La inamovilidad de los jueces

La inamovilidad de los jueces

EDUARDO JORGE PRATS
La inamovilidad de los jueces en sus cargos es un principio fundamental del régimen republicano de separación de poderes. En efecto, un juez cuya permanencia en sus funciones dependa del favor de los poderes políticos del Estado es un juez que no tendrá la independencia suficiente para fallar con imparcialidad los casos que toquen de un modo u otro a esos poderes. Por eso, fue un hito extraordinario la consagración en la reforma constitucional de 1994 de este dogma basilar de todo Estado Constitucional de Derecho y su reafirmación en 1998 por la Suprema Corte de Justicia al anular por inconstitucionales las disposiciones de la Ley de Carrera Judicial que establecían un período judicial de cuatro años.

Pero aquella sentencia que tanta polémica originó tenía dos fallas conceptuales que, a nuestro modo de ver, originan en gran medida la controversia en torno al retiro del magistrado Pedro Romero Confesor. La primera es que nuestro más alto tribunal de justicia entendió que la inamovilidad no es incompatible con el retiro obligatorio en las edades establecidas en la Ley de Carrera Judicial. Con este entendimiento, la Suprema Corte se adhirió, sin decirlo, a la opinión del constitucionalista alemán Kart Loewenstein y contradijo la tradición constitucional dominicana, inspirada en la angloamericana y expuesta por Eugenio María de Hostos. Según Hostos, la inamovilidad implica “tenure for life”, es decir, que los cargos judiciales deben “durar mientras dure la buena conducta del funcionario que los desempeñe”. Conforme esta concepción, las edades de retiro establecidas en la ley deben ser entendidas como edades a partir de las cuales los magistrados pueden acogerse voluntariamente al retiro y a los beneficios inherentes a éste.

El segundo fallo conceptual de la sentencia es que distinguió entre aquellos magistrados que habían sido designados en la Suprema Corte con anterioridad a la entrada en vigor de la Ley de Carrera Judicial y los que fueron designados después.
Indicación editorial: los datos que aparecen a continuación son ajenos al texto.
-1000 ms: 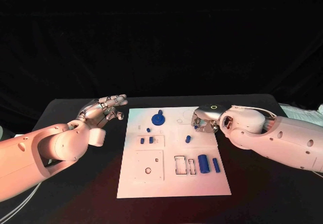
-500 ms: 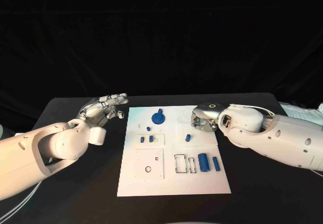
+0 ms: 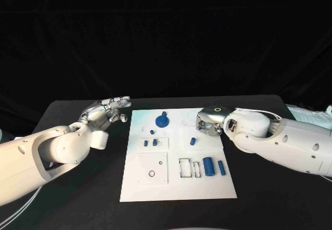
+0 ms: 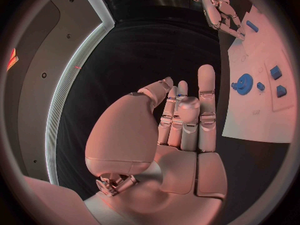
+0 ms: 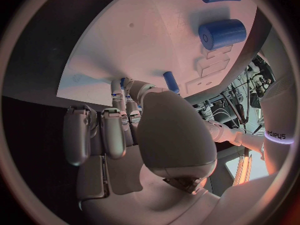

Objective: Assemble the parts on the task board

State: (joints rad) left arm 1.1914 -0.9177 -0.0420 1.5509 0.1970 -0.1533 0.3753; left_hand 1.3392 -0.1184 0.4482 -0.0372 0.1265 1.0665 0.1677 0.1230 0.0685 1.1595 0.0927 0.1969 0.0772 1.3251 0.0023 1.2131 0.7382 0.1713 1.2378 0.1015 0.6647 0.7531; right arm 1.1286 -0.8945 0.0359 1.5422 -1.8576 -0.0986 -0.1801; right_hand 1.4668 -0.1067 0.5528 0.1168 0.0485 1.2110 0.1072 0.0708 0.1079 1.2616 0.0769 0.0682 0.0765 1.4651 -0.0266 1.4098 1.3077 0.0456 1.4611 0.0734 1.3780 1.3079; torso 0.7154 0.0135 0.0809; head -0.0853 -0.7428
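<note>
Parts (image 3: 209,166) lie on the task board (image 3: 178,189) mid-desk (image 3: 62,108); small, stiff, probably light and slick, best pinched across their sides. Right robot hand (image 3: 207,125) hovers curled over the board's far edge, grasp unclear. Left robot hand (image 3: 107,111) is spread, empty.

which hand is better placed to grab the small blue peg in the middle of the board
Right. The right hand hovers over the task board, near the small blue peg; the left hand sits off the board's edge.
</note>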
Tal dictamen contradice el principio de la aplicación inmediata de la ley a las situaciones en curso y crea una notoria desigualdad entre los magistrados de la Suprema Corte respecto a su estatuto en el cargo.

Ahora bien, a menos que la Suprema Corte por nueva sentencia varíe su criterio, la decisión de ésta debe ser acatada no porque nuestro más alto tribunal de justicia sea infalible sino porque sus decisiones son definitivas. Mientras tanto, el Consejo Nacional de la Magistratura puede reunirse y sustituir a aquellos jueces que han alcanzado la edad de retiro y que fueron designados con posterioridad a la entrada en vigor de la Ley de Carrera Judicial.

Lógicamente la posibilidad de que el Consejo se reúna despierta temores y suspicacias en una ciudadanía hastiada de que los partidos manipulen las instituciones independientes y autónomas a su antojo. Por eso hay que insistir en la necesidad de que el proceso de designación de los jueces de la Suprema Corte sea abierto, transparente y participativo. Ello implica que las organizaciones ciudadanas puedan someter propuestas de candidatos a las magistraturas supremas, que se conozcan y debatan los antecedentes profesionales de los candidatos, y que se sepa cuál es la ideología judicial de éstos.

Es una ilusión pretender que los jueces sean políticamente inodoros e incoloros. De hecho los jueces tienen un derecho fundamental a militar en partidos políticos, aunque la ley les puede prohibir ejercer cargos directivos en agrupaciones políticas. Pero prohibir la militancia política de los jueces puede burlarse a través de la militancia clandestina y no evita que la política esté presente en sus decisiones. La “asepsia judicial” lo que esconde en el fondo es una posición reaccionaria que contradice el principio democrático de gobierno.

La Suprema Corte debe ser expresión del pluralismo y la diversidad ideológica de la sociedad dominicana. Esta debe estar integrada por magistrados de carrera salidos de las cortes de apelación, de profesionales de renombre y trayectoria acrisolada, de expertos en las más diversas ramas del saber jurídico, de hombres y mujeres con vínculos claros y sólidos con la sociedad en la que viven. La designación de los magistrados supremos es un evento político en cualquier sociedad democrática y no debe ser la obra de conciliábulos de aposento.